Bank load status functions in RuntimeManager erroneously report banks as loaded while loading asynchronously

I’ve been implementing some pretty granular bank loading in a project that is shipping on mobile, and I have been having some troubles with manually handling bank loading.

For a start, the RuntimeManager.LoadBank() function is thread-blocking by default.

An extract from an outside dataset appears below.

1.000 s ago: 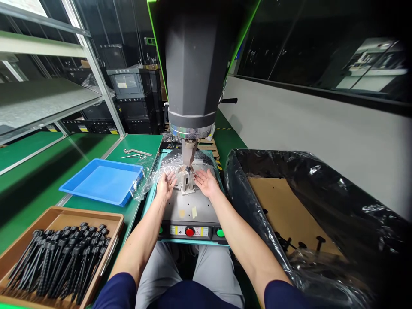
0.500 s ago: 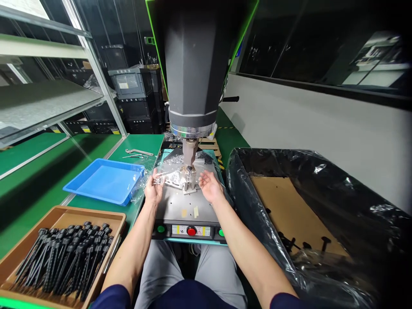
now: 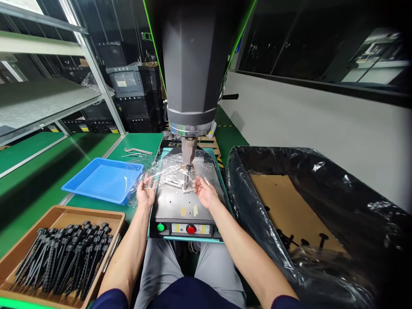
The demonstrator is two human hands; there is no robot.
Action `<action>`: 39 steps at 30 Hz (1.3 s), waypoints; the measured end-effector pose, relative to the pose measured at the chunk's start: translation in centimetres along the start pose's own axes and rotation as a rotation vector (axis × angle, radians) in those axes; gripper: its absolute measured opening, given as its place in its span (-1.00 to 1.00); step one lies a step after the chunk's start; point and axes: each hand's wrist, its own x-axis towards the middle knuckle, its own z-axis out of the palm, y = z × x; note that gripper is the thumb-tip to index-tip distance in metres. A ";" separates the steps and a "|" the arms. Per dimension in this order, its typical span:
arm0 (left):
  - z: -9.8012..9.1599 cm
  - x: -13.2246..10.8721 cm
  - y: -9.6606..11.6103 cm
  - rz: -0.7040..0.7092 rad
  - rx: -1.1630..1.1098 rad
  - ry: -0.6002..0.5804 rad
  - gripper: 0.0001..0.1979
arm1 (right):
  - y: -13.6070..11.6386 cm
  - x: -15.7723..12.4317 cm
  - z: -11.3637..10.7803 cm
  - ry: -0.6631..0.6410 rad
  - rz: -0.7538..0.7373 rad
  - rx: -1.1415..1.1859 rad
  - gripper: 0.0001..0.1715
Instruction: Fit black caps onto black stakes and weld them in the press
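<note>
My left hand is palm up at the left edge of the press table, fingers spread, beside crinkled clear plastic film. At the metal fixture, my right hand has its fingers curled together at the right side. A thin pale line runs to its fingertips; what they pinch is too small to make out. A small black piece shows at the top of the fixture, right under the grey tool head of the machine.
On the left, a brown tray holds many black ribbed stems with round heads. Behind it are a blue tray and a wrench. Green and red buttons line the front. At right stands a black-lined bin.
My left hand has moved left and slightly down, away from the fixture. My right hand has shifted left to it, its fingers now curled. The left green button looks brighter.
</note>
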 end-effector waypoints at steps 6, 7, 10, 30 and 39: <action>-0.7 0.0 0.2 -0.024 -0.035 0.007 -0.69 | 1.1 -0.5 -1.1 -0.007 -0.036 0.006 -0.75; -0.7 -0.1 0.2 -0.032 -0.038 0.007 -0.69 | 1.1 -0.5 -1.3 0.002 -0.038 0.011 -0.74; -0.6 -0.3 0.0 -0.052 -0.044 -0.010 -0.70 | 1.0 -0.3 -1.7 0.030 -0.040 0.017 -0.73; -0.9 -1.5 -1.1 -0.066 0.008 -0.034 -0.79 | 0.9 -0.6 -3.6 0.081 -0.045 -0.005 -0.69; -1.2 -1.5 -1.3 -0.081 0.015 -0.023 -0.77 | 1.3 -0.9 -3.8 0.094 -0.011 0.004 -0.67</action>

I had to modify this to include an option for specifying loading flags, so that I would be able to set banks to load using NONBLOCKING instead of NORMAL

That’s fine, but then I found that if I set a bank to load with the NONBLOCKING flag, then immediately query the HasBankLoaded(), HaveAllBanksLoaded(), or AnySampleDataLoading() functions in the RuntimeManager, each of them will report that the bank has finished loading right away, even though the asynchronous load hasn’t completed.

I believe that this is the case because I’m running a coroutine that checks for the status of bank loading and creates an instance of a sound once its bank has loaded, and when I set the bank to load asynchronously, it attempts to fire off the event too early, erroring out. It doesn’t matter whether I check any or all of those functions, the result is the same.

In cases where I can know in advance that a bank will be required shortly, this isn’t an issue. But for the cases where I need to load a bank and play a sound from it as soon as possible, I have had to load these banks with the NORMAL flag, which is far from ideal.

One other thing to note is that the load times of the banks using thread-blocking loading are clearly visible in the Unity Profiler using Deep Profiling, but that they show no impact at all in the FMOD Profiler, which seems odd — in fact, the memory read-out in the FMOD Profiler doesn’t change when I load and unload banks either, further adding to my confusion.

Is there a way to reliably check whether an async bank is currently loading?

For context, I’m working in Unity 6000.0.55f1 and FMOD 2.02.18

Changing the loading mode to NONBLOCKING would cause loadBank to return immediately and short-circuit the logic for HasBankLoaded and HaveAllBanksLoaded, since they are just checking for a map entry and loadingBanksRef respectively.

As for AnySampleDataLoading, I see there’s no error check for whether the bank has loaded successfully. Calling getSampleLoadingState on a NONBLOCKING bank that hasn’t finished loading would return an error, and the load state would be UNLOADED, causing AnySampleDataLoading would return false, giving you a false positive that the whole operation has been completed when really it hasn’t begun at all.

For the case where you need to load a bank and play a sound as quickly as possible you need NORMAL/blocking bank loading don’t you? NONBLOCKING isn’t going to speed anything up- perhaps I misunderstand your meaning here.

That does sound odd, can you please provide a screenshot of the load time discrepancy between the FMOD Profiler and the Unity Profiler?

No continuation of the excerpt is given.